* Record excerpts:

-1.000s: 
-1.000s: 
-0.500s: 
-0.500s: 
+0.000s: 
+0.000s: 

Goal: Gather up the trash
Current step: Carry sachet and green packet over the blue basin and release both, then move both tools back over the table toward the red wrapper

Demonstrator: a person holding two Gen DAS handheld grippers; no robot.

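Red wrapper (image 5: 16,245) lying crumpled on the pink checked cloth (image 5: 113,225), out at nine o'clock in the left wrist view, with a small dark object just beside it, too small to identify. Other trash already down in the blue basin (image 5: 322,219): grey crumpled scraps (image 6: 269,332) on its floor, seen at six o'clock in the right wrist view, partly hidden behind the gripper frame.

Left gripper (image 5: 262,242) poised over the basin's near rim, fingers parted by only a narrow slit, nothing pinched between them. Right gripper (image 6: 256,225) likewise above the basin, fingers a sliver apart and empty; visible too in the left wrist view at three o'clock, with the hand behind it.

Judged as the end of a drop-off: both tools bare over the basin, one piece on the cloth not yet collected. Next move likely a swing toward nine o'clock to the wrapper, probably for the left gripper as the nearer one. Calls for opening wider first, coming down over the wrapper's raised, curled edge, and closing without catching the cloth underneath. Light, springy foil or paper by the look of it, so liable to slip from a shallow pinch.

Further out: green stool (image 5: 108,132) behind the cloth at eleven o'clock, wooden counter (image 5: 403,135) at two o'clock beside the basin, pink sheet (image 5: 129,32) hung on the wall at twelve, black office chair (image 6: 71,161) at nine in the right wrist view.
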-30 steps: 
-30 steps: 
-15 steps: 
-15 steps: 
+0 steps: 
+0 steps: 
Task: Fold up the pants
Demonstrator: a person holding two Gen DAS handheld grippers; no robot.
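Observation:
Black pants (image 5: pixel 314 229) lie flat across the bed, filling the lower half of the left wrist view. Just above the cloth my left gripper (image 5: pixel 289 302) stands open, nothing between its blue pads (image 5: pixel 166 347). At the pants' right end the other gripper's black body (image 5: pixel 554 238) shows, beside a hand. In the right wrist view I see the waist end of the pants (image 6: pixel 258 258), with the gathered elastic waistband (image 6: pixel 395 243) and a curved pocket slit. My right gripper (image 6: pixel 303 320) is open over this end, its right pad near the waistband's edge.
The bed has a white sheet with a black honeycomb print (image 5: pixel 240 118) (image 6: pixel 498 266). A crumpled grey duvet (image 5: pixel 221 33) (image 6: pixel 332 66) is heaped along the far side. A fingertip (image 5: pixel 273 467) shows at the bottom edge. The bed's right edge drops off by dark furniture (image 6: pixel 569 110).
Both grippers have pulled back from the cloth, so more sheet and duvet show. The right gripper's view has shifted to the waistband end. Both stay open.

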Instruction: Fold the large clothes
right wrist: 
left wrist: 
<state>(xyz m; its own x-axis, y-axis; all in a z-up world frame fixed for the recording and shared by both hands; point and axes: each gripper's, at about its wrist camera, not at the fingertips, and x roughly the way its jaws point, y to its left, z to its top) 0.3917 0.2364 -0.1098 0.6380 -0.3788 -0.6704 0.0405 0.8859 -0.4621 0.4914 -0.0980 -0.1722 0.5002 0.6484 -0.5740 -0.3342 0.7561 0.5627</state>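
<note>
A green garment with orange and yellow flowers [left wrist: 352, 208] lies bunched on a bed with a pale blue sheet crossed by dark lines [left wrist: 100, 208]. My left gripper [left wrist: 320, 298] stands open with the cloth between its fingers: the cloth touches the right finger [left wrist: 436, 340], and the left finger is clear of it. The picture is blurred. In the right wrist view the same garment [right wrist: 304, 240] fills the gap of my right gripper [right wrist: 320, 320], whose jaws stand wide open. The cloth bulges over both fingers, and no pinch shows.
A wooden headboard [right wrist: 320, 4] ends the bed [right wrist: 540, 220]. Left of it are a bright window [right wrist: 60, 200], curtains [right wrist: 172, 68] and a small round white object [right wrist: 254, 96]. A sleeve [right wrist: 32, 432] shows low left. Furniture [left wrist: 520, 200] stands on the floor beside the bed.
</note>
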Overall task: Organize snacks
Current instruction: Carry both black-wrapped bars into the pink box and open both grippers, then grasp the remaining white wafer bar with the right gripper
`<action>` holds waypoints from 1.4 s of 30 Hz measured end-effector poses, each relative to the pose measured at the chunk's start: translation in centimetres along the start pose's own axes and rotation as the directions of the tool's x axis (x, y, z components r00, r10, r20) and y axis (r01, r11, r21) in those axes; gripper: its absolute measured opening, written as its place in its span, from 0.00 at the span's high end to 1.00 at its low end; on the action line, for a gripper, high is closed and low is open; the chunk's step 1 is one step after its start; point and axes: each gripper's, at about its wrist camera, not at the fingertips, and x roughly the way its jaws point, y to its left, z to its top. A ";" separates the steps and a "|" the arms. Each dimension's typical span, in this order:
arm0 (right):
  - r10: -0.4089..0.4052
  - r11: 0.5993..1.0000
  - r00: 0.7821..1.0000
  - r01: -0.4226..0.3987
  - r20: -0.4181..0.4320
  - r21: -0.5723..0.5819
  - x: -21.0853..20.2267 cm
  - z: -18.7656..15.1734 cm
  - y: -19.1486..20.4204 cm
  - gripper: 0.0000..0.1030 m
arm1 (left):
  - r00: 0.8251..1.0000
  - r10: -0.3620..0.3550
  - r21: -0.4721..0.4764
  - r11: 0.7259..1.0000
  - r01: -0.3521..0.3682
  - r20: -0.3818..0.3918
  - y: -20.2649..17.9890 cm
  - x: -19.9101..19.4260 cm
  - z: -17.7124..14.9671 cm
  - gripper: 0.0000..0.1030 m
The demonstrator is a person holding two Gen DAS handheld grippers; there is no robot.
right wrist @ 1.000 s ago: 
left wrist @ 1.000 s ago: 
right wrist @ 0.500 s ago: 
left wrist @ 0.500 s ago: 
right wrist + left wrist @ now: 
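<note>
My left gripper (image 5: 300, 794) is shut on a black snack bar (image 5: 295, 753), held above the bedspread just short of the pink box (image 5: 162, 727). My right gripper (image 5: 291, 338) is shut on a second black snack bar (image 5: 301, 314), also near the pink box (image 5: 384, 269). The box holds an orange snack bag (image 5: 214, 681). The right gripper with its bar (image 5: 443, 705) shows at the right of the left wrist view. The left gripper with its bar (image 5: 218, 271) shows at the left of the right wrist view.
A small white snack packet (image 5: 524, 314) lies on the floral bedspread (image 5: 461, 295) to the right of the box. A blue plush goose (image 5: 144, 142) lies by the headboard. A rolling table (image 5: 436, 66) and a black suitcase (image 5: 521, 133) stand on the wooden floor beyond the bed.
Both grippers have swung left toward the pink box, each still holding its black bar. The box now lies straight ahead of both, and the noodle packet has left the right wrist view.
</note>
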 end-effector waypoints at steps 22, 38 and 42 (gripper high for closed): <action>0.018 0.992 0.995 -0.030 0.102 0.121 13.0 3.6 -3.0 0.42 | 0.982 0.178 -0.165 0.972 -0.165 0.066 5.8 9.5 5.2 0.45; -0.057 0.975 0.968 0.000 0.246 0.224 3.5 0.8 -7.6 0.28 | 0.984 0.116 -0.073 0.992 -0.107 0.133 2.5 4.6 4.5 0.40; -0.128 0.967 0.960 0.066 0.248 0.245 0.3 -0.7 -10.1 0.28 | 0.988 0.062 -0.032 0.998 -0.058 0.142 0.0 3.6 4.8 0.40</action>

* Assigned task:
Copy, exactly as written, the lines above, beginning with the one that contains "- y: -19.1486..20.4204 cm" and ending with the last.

* Output:
  - y: -19.1486..20.4204 cm
  - gripper: 0.0000..0.1030 m
arm1 (left):
  - r00: 0.8251..1.0000
  - r10: -0.3620..0.3550
  - r21: -0.4721..0.4764
  - r11: 0.7259..1.0000
  - r01: -0.3521..0.3682
  - r20: -0.3818..0.3918
  - y: -20.2649..17.9890 cm
  - x: -19.9101..19.4260 cm
  - z: -17.7124..14.9671 cm
  - gripper: 0.0000..0.1030 m
The demonstrator is a person holding two Gen DAS handheld grippers; there is no robot.
right wrist @ 1.000 s ago: 
left wrist @ 1.000 s ago: 
right wrist @ 0.500 s ago: 
left wrist @ 0.500 s ago: 
right wrist + left wrist @ now: 
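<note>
My left gripper (image 5: 300, 794) is shut on a black snack bar (image 5: 295, 753), held above the bedspread just short of the pink box (image 5: 162, 727). My right gripper (image 5: 291, 338) is shut on a second black snack bar (image 5: 301, 314), also near the pink box (image 5: 384, 269). The box holds an orange snack bag (image 5: 214, 681). The right gripper with its bar (image 5: 443, 705) shows at the right of the left wrist view. The left gripper with its bar (image 5: 218, 271) shows at the left of the right wrist view.
A small white snack packet (image 5: 524, 314) lies on the floral bedspread (image 5: 461, 295) to the right of the box. A blue plush goose (image 5: 144, 142) lies by the headboard. A rolling table (image 5: 436, 66) and a black suitcase (image 5: 521, 133) stand on the wooden floor beyond the bed.
Both grippers have swung left toward the pink box, each still holding its black bar. The box now lies straight ahead of both, and the noodle packet has left the right wrist view.
</note>
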 end-effector waypoints at steps 22, 38 and 42 (gripper high for closed): <action>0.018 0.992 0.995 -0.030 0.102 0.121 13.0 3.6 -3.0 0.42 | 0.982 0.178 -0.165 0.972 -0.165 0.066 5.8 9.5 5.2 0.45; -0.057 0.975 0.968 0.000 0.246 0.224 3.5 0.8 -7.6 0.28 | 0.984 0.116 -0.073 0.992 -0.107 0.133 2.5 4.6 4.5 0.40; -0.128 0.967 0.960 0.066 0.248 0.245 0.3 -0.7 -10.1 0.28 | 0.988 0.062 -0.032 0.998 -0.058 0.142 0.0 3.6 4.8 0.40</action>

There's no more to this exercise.